### GIVEN MATERIAL

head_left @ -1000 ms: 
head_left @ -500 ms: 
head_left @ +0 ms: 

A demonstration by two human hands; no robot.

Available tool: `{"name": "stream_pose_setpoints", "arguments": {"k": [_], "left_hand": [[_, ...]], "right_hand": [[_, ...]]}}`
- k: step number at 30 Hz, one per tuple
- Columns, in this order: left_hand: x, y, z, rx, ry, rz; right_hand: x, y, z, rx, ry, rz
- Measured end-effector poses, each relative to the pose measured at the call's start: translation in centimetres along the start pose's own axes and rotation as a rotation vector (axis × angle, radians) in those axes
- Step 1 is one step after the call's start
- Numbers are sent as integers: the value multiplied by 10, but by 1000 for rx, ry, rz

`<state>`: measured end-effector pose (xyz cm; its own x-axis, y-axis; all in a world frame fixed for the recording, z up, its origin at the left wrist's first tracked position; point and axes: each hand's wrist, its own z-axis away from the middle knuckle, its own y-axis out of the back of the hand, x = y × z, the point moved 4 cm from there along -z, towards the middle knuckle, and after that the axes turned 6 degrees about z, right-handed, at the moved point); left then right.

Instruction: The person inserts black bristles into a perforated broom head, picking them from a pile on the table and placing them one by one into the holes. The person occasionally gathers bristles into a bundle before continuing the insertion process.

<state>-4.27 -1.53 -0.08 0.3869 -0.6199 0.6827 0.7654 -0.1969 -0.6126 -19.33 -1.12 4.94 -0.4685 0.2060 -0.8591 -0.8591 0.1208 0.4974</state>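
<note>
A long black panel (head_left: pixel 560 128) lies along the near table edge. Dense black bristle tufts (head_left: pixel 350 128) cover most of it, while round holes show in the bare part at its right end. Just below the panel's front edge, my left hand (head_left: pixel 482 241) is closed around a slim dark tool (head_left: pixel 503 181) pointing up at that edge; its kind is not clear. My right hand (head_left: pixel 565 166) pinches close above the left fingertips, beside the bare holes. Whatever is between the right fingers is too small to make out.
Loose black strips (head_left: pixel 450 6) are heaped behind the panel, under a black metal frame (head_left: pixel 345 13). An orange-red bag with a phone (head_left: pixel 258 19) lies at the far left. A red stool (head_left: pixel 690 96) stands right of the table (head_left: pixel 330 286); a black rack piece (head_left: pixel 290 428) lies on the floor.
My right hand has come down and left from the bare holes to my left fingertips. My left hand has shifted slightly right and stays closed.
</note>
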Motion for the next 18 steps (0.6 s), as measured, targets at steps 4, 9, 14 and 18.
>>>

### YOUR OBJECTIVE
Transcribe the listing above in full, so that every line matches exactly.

### OUTPUT OF THE EXERCISE
head_left @ -1000 ms: 
head_left @ -500 ms: 
head_left @ +0 ms: 

A demonstration by two human hands; no robot.

Available tool: `{"name": "stream_pose_setpoints", "arguments": {"k": [_], "left_hand": [[_, ...]], "right_hand": [[_, ...]]}}`
- k: step number at 30 Hz, one per tuple
- Columns, in this order: left_hand: x, y, z, rx, ry, rz; right_hand: x, y, z, rx, ry, rz
- Measured end-effector poses, each relative to the pose measured at the call's start: translation in centimetres along the start pose's own axes and rotation as a rotation vector (axis × angle, radians) in those axes
- Step 1 is one step after the call's start
- Numbers are sent as integers: the value multiplied by 10, but by 1000 for rx, ry, rz

`<state>`: measured end-effector pose (xyz cm; its own x-axis, y-axis; all in a world frame fixed for the recording, z up, its origin at the left wrist's first tracked position; point and axes: each hand's wrist, its own z-axis away from the middle knuckle, its own y-axis out of the back of the hand, x = y × z, the point moved 4 cm from there along -z, towards the middle knuckle, and after that the axes turned 6 degrees about z, right-handed, at the moved point); left then right.

Instruction: The person inserts black bristles into a perforated broom head, picking them from a pile on the table and placing them one by one into the holes. The person occasionally gathers bristles into a bundle before continuing the insertion process.

<state>-4.27 -1.53 -0.08 0.3869 -0.6199 0.6827 0.7654 -0.1969 -0.6126 -19.33 -1.12 4.94 -0.4685 0.2060 -0.8591 -0.8591 0.1208 0.4974</state>
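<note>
A long black panel (head_left: pixel 560 128) lies along the near table edge. Dense black bristle tufts (head_left: pixel 350 128) cover most of it, while round holes show in the bare part at its right end. Just below the panel's front edge, my left hand (head_left: pixel 482 241) is closed around a slim dark tool (head_left: pixel 503 181) pointing up at that edge; its kind is not clear. My right hand (head_left: pixel 565 166) pinches close above the left fingertips, beside the bare holes. Whatever is between the right fingers is too small to make out.
Loose black strips (head_left: pixel 450 6) are heaped behind the panel, under a black metal frame (head_left: pixel 345 13). An orange-red bag with a phone (head_left: pixel 258 19) lies at the far left. A red stool (head_left: pixel 690 96) stands right of the table (head_left: pixel 330 286); a black rack piece (head_left: pixel 290 428) lies on the floor.
My right hand has come down and left from the bare holes to my left fingertips. My left hand has shifted slightly right and stays closed.
</note>
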Motion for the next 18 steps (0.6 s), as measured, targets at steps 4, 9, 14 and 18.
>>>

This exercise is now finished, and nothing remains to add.